Lesson 9: Multiple Linear Regression

Overview

In the previous lesson, you have learned how to implement simple linear regression, in which you have one response variable and one predictor variable. In this lesson, we will expand what you have learned to multiple linear regression. Here, you will still have a single response variable, but will include multiple explanatory variables in your model.

Learning Outcomes

By the end of this lesson, you should be able to:

choose which variables to include in a multiple regression model
evaluate interactions between variables in a mutiple regression model

Lesson Roadmap

Table listing assignments
Type	Assignment	Location
To Read	Lock et. al. 10.1-10.3	Textbook
To Do	Complete Homework: H11 Multiple Regression Take Quiz 9	Canvas

Questions?

If you prefer to use email:

If you have any questions, please send a message through Canvas. We will check daily to respond. If your question is one that is relevant to the entire class, we may respond to the entire class rather than individually.

If you prefer to use the discussion forums:

If you have questions, please feel free to post them to the General Questions and Discussion forum in Canvas. While you are there, feel free to post your own responses if you, too, are able to help a classmate.

Introduction to Multiple Linear Regression

Read It: Multiple Linear Regression

At its core, multiple linear regression is very similar to simple linear regression. Recall the equation for a simple linear model from Lesson 8:

$Y = β_{1} X + β_{0} + ϵ$

In this equation, we have a single explanatory variable (also known as a predictor), which is denoted with $X$ . To define a multiple linear regression model, we maintain this same basic formula, but add more explanatory variables:

$Y = β_{k} X_{k} + \dots + β_{2} X_{2} + β_{1} X_{1} + β_{0} + ϵ$

Notice that we do not include multiple X values (e.g., $X_1, X_2, \dots, X_k$ ) to indicate the multiple explanatory variables included in the model.

Another similarity between simple linear regression and multiple linear regression are the conditions that need to be met for statistical validity. Recall from Lesson 8, the three conditions for simple linear regression are: (a) linear shape, (b) constant variance, and (c) no outliers. Multiple linear regression has the same conditions, except we test them by plotting the predicted values vs. the residuals, as shown below.

Conditions that break assumptions of the simple linear model

Credit: © Penn State is licensed under CC BY-NC-SA 4.0 [1]
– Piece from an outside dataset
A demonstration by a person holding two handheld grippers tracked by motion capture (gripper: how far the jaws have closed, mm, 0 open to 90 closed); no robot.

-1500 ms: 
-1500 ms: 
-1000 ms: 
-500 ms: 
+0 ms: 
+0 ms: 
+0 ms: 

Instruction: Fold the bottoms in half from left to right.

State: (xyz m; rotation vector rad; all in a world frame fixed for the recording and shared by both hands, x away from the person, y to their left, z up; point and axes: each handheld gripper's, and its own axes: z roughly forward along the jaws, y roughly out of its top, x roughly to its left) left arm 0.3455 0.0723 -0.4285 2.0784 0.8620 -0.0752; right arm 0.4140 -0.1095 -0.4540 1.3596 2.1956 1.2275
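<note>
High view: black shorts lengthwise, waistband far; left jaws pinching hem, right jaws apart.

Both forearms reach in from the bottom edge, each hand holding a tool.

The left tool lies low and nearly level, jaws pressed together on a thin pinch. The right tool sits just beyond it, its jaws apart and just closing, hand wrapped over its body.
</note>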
Notice, for example, the curved shape between the predicted Y values and the residuals in Figure (a), this is an indication that there is a nonlinear relationship, which breaks the conditions for multiple linear regression. Likewise, in Figure (b), there is a clear fan or wedge shape between the predicted Y values and the residuals, which breaks the constant variance condition. Finally, in Figure (c), there are clear outliers, which breaks the no outliers condition. Below, we show the ideal plot of predicted Y values vs. residuals, in which none of the conditions are broken.
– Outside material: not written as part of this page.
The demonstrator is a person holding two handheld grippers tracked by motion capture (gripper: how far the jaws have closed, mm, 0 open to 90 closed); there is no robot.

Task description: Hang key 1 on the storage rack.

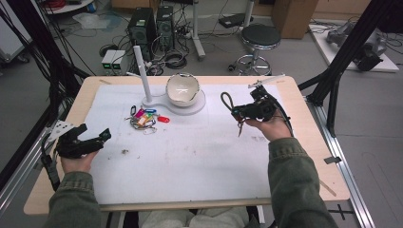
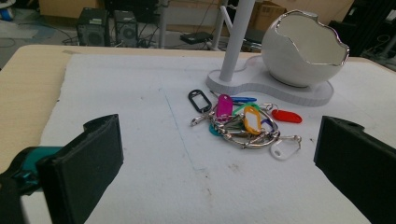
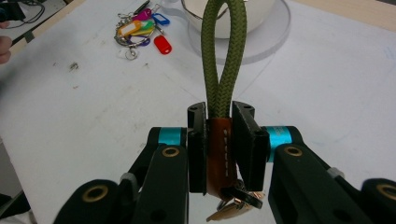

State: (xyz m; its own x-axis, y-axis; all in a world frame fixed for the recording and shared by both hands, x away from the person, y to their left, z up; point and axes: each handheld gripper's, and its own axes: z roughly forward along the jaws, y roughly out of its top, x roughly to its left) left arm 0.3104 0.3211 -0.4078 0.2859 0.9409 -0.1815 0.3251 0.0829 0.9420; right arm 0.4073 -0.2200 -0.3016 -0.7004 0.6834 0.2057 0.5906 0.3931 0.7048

Ideal plot of predicted Y values vs. residuals

Credit: © Penn State is licensed under CC BY-NC-SA 4.0 [1]

You may have noticed that all of these plots are working with the predicted Y values, rather than the actual values. This means that we can only assess the validity of our multiple linear regression model after we actually implement the model. This is a particular limitation of multiple linear regression, as it can often we a lot of work to build the model, only to find out that it doesn't meet the statistical conditions. Nonetheless, the ability to include additional explanatory variables often improves our model, so it is generally a worthwhile endeavor to spend some time perfecting the multiple linear regression model.
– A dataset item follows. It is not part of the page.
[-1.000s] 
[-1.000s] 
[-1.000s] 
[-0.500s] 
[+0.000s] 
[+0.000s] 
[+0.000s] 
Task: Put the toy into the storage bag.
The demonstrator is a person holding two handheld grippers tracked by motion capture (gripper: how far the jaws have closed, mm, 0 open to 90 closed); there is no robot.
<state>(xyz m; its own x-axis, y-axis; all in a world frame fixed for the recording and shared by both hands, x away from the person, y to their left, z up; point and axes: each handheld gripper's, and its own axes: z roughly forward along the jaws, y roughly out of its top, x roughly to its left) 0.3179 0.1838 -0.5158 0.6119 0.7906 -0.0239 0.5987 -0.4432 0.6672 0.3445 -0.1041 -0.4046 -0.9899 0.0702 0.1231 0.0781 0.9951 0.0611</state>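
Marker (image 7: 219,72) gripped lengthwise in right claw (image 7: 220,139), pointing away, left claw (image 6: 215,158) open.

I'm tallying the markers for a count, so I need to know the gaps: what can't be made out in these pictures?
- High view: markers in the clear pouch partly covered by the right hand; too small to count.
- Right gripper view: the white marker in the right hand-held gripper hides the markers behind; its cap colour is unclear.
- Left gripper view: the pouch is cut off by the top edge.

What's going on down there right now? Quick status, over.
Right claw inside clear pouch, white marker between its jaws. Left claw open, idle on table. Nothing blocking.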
Assess It: Check Your Knowledge

Knowledge Check

Interpreting the Output from Multiple Linear Regression

Read It: Interpreting Output from Multiple Linear Regression

After implementing multiple linear regression in Python, the primary source of interpretation will be the output of the model summary, an example of which is shown below.

Example output of implementing multiple linear regression in Python. This output is critical for interpreting your multiple linear regression model.

Credit: © Penn State is licensed under CC BY-NC-SA 4.0 [1]

There are three key areas to focus on in this plot. The first is the F-statistic and its associated p-value. As in Lesson 8, these values can be used to determine model effectiveness using the F-statistic hypothesis test. For multiple linear regression, however, the alternative hypothesis is slightly different, as shown below.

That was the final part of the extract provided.